Zweckmäßige schriftliche Eingaben waren die Vollmachtsbekanntgabe vom 19. September 2024 (ON 7), die Adressbekanntgabe vom 30. Oktober 2024 (ON 11) und die Bekanntgabe vom 20. Jänner 2025 (ON 14). Gerade die letztgenannte geht sowohl umfänglich als auch inhaltlich über das in Strafverfahren regelmäßig vorzufindende Ausmaß hinaus und kann den darin enthaltenen Ausführungen eine Relevanz nicht gänzlich abgesprochen werden.

Zugestandenermaßen wohnten dem Verfahren zwar keine rechtlichen Schwierigkeiten inne. Auf Sachverhaltsebene erwies sich die Angelegenheit dagegen durchaus als komplex, weil zunächst vieles auf ein ausschließliches Gelegenheitsverhältnis des A* hingewiesen hat und dieser Verdacht erst im Laufe der Hauptverhandlung zerstreut werden konnte.

Ausgehend davon bleibt allein der zeitliche Verhandlungsaufwand hinter dem in den Gesetzesmaterialien angeführten Standardfall zurück, während die übrigen Parameter erfüllt sind.

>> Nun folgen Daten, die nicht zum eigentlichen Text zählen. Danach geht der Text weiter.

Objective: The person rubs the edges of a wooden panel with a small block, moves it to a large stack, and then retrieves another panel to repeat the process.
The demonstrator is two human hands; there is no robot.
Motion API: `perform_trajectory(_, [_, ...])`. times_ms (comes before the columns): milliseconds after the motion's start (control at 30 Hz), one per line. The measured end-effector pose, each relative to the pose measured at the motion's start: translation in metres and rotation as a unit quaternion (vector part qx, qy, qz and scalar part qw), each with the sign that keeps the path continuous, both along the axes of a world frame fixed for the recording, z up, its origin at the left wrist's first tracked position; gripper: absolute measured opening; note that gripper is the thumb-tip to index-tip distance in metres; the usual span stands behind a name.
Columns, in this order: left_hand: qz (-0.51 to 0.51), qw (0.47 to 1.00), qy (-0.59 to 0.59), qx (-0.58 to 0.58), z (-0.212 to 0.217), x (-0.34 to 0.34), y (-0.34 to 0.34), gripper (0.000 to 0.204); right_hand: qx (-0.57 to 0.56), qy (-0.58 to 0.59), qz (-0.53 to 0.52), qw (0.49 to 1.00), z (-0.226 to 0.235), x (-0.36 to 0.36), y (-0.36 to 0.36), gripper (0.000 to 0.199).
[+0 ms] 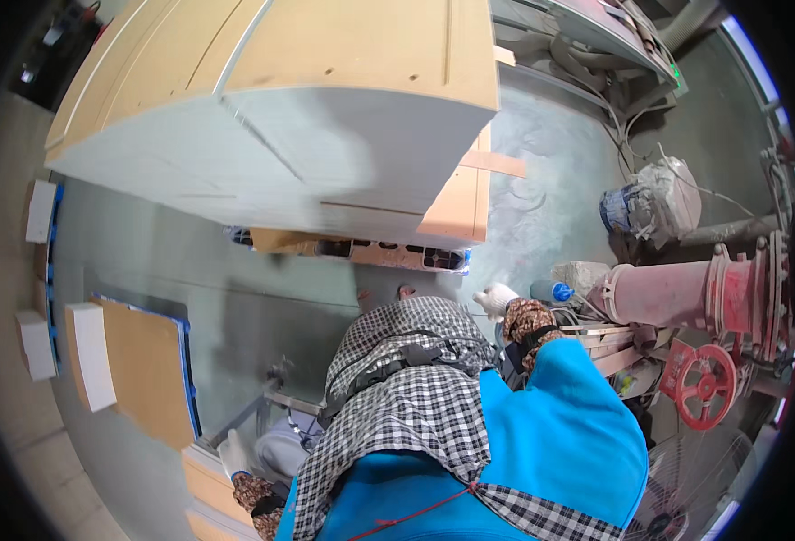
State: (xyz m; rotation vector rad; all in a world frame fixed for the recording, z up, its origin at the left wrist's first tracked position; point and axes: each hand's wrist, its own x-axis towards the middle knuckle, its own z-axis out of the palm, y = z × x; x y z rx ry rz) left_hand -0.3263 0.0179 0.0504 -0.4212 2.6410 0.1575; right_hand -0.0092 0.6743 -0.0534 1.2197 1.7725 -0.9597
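Observation:
My left hand (pixel 233 453), in a white glove with a patterned sleeve, is low at the left. It lies by the edge of a tan board stack (pixel 206 482), next to a metal frame (pixel 267 403) and a pale rounded container (pixel 282 446). Nothing shows in it. My right hand (pixel 495 299), also in a white glove, is raised at my right side with its fingers curled. It is just left of a plastic bottle with a blue cap (pixel 552 291) and above some wooden strips (pixel 609 341). A checked scarf (pixel 406 379) and blue garment (pixel 542 433) hide my body.
A large stack of tan boards with white edges (pixel 271 117) fills the top. More boards (pixel 141 370) lie on the green floor at left. At right are a pink pipe (pixel 677 293), a red valve wheel (pixel 704 383), a wrapped sack (pixel 654 203) and cables.

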Motion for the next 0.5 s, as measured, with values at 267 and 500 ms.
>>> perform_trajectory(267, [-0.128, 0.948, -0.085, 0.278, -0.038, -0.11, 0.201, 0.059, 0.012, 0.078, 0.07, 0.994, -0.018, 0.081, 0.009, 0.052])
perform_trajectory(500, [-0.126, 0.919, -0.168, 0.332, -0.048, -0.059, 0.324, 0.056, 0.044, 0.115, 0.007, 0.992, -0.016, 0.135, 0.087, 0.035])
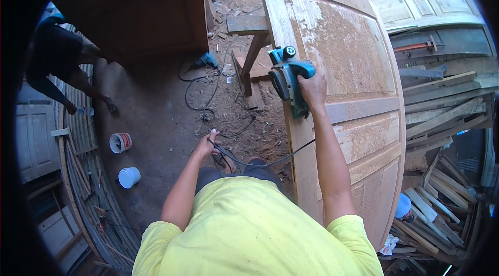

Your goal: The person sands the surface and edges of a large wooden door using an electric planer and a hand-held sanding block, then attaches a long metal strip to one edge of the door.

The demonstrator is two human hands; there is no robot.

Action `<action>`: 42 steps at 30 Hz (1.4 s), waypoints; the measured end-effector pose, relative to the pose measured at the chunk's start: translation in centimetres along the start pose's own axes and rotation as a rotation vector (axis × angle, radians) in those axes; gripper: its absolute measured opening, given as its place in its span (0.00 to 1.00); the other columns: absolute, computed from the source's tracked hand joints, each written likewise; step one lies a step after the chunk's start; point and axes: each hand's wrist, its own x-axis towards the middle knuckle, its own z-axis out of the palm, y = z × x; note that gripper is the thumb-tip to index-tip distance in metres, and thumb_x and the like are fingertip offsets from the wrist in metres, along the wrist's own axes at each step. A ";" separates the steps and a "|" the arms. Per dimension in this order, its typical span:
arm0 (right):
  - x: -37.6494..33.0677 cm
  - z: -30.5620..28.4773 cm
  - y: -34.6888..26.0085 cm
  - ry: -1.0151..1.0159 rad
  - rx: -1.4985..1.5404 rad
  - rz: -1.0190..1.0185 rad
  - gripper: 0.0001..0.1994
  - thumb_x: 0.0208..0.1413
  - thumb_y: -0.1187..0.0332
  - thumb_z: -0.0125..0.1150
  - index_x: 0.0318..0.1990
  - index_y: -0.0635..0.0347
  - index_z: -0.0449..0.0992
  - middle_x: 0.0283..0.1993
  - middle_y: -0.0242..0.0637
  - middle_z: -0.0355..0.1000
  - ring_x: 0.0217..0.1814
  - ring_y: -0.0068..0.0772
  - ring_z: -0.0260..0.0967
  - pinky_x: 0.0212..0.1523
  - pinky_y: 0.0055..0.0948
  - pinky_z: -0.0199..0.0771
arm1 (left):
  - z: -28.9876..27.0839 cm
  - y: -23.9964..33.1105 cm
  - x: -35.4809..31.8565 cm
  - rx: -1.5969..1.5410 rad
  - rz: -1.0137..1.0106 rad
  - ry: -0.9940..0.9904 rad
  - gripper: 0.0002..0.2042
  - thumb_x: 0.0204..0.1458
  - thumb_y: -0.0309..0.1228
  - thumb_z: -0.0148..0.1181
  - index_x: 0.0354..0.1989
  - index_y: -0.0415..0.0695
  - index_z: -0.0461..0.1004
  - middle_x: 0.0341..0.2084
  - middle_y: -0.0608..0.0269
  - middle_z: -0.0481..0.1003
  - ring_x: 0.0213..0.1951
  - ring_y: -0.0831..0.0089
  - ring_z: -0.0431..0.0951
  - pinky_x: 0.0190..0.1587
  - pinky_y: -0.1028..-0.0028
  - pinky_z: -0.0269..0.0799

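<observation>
A teal and black electric hand planer (292, 82) rests on the left edge board of a panelled wooden door (358, 110). My right hand (314, 88) is wrapped around the planer's rear handle. Wood shavings cover much of the door's upper panel. Off to the left of the door, my left hand (207, 145) is closed on the black power cord (244, 162), which runs across my lap toward the planer. A wooden support (249, 26) juts out from beneath the door on its left side.
Another teal power tool (207, 61) lies on the shaving-strewn floor with its cable. Two white buckets (120, 143) stand at left, near a person's legs (78, 75). A dark upright panel (140, 10) rises at the back. Stacked timber (442, 94) fills the right side.
</observation>
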 end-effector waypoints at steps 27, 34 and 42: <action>24.5 9.3 -10.7 -0.043 -0.092 0.099 0.21 0.53 0.62 0.69 0.57 0.47 0.84 0.48 0.55 0.84 0.54 0.62 0.82 0.56 0.55 0.82 | -7.8 15.8 7.9 -0.082 0.063 0.101 0.40 0.72 0.67 0.33 0.78 0.50 0.65 0.62 0.49 0.80 0.52 0.61 0.87 0.57 0.60 0.80; 32.7 13.0 -12.6 -0.018 -0.066 0.085 0.22 0.52 0.61 0.69 0.57 0.49 0.84 0.50 0.55 0.84 0.54 0.61 0.82 0.57 0.54 0.83 | -9.9 20.9 11.1 -0.142 0.143 0.139 0.38 0.72 0.66 0.32 0.78 0.53 0.65 0.62 0.50 0.80 0.51 0.64 0.85 0.47 0.67 0.75; 40.5 16.5 -15.6 -0.012 -0.086 0.074 0.23 0.52 0.61 0.70 0.58 0.48 0.84 0.50 0.56 0.84 0.55 0.62 0.82 0.58 0.55 0.81 | -12.1 24.0 11.6 -0.163 0.067 0.201 0.37 0.73 0.65 0.32 0.79 0.53 0.64 0.63 0.50 0.79 0.57 0.61 0.84 0.61 0.61 0.77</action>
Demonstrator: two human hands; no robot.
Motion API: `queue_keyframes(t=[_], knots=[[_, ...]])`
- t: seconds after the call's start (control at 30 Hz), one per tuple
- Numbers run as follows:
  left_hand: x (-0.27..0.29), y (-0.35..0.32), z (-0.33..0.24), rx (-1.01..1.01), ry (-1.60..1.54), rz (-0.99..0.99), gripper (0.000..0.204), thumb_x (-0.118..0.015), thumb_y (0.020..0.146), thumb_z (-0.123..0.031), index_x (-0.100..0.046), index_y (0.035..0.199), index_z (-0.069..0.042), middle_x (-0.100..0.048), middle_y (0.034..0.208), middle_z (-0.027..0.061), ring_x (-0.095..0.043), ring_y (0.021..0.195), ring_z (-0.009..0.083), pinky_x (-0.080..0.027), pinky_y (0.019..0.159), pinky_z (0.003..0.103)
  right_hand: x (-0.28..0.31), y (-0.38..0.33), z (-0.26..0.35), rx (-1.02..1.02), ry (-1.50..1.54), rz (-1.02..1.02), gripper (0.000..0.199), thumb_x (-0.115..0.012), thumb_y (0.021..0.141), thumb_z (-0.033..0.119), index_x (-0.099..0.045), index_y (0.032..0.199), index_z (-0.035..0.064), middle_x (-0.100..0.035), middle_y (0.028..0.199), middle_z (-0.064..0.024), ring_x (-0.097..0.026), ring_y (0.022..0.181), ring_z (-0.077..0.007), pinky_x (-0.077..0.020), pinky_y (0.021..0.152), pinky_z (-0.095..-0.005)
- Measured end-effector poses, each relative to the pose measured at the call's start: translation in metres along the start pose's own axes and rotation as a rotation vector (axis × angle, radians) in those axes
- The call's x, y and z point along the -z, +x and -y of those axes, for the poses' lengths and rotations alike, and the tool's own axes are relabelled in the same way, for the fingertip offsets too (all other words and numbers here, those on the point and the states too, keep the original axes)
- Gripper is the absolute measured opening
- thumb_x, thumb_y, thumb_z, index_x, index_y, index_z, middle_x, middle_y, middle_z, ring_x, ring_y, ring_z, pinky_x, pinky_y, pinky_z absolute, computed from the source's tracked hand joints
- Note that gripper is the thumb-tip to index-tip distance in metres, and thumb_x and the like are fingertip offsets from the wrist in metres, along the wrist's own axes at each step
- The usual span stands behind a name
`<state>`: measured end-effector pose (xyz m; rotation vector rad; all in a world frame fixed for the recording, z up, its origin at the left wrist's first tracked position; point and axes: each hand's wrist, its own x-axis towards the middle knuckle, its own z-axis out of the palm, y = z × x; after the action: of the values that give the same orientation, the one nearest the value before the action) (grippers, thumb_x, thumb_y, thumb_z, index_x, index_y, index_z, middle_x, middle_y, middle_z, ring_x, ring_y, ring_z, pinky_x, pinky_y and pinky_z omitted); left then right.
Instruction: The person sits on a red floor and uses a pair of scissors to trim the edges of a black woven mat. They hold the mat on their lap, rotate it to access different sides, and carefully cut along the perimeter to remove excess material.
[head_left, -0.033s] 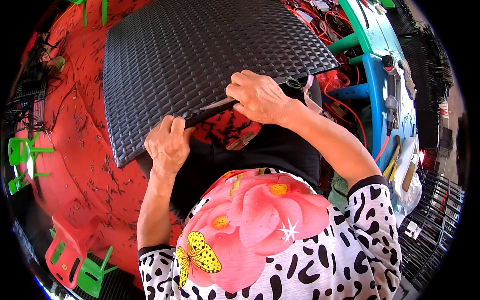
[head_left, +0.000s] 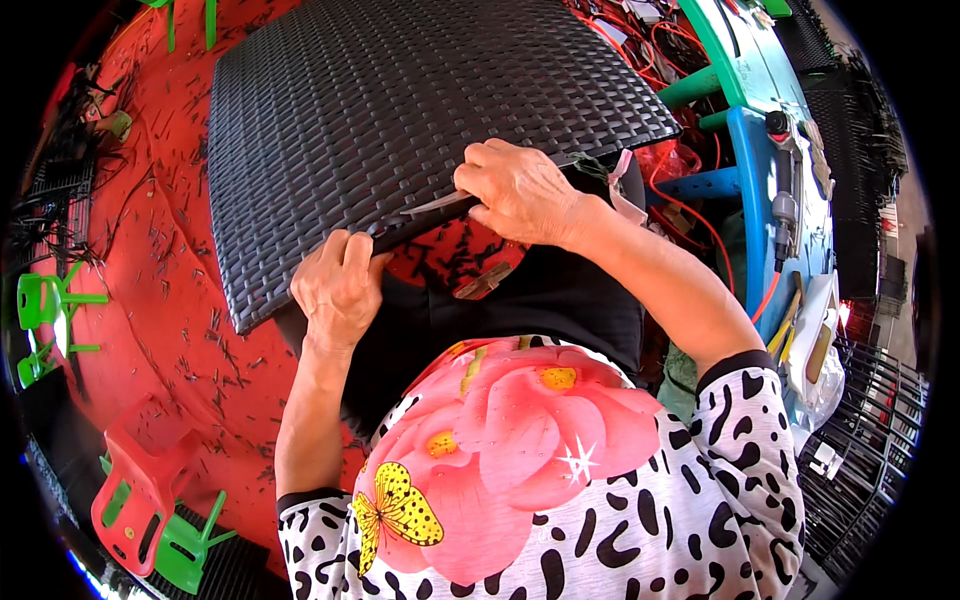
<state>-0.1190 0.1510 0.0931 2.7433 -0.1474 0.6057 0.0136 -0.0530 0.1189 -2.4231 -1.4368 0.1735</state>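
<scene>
A large dark woven rattan panel [head_left: 420, 100] lies in front of me, its near edge by my lap. My left hand [head_left: 338, 285] is closed on that edge near the left corner, fingers curled over it. Along the same edge, my right hand [head_left: 520, 190] is closed around a thin pointed metal tool [head_left: 437, 205]. The tool's blade-like tip points left along the weave toward my left hand, and its grip is mostly hidden in my fingers. Between my hands, below the edge, a patch of red floor with dark scraps shows.
Dark strand cuttings litter the red floor [head_left: 170, 290]. A blue stool [head_left: 755, 190] on the right carries a corded power tool [head_left: 784, 200], with orange cable [head_left: 710, 235] beside it. Small green chairs [head_left: 45, 305] and a red chair [head_left: 135, 495] stand to the left.
</scene>
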Motion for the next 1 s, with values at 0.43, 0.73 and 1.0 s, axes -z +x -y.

Damit bedarf der vom Erstgericht zuerkannte Pauschalbeitrag zu den Verfahrenskosten (in Höhe von gut drei Vierteln der vom Gesetzgeber für ein Standardverfahren als angemessen erachteten Kosten) keiner Korrektur.

Rechtsmittelbelehrung:

Gegen diese Entscheidung steht ein weiterer Rechtszug nicht zu (§ 89 Abs 6 StPO).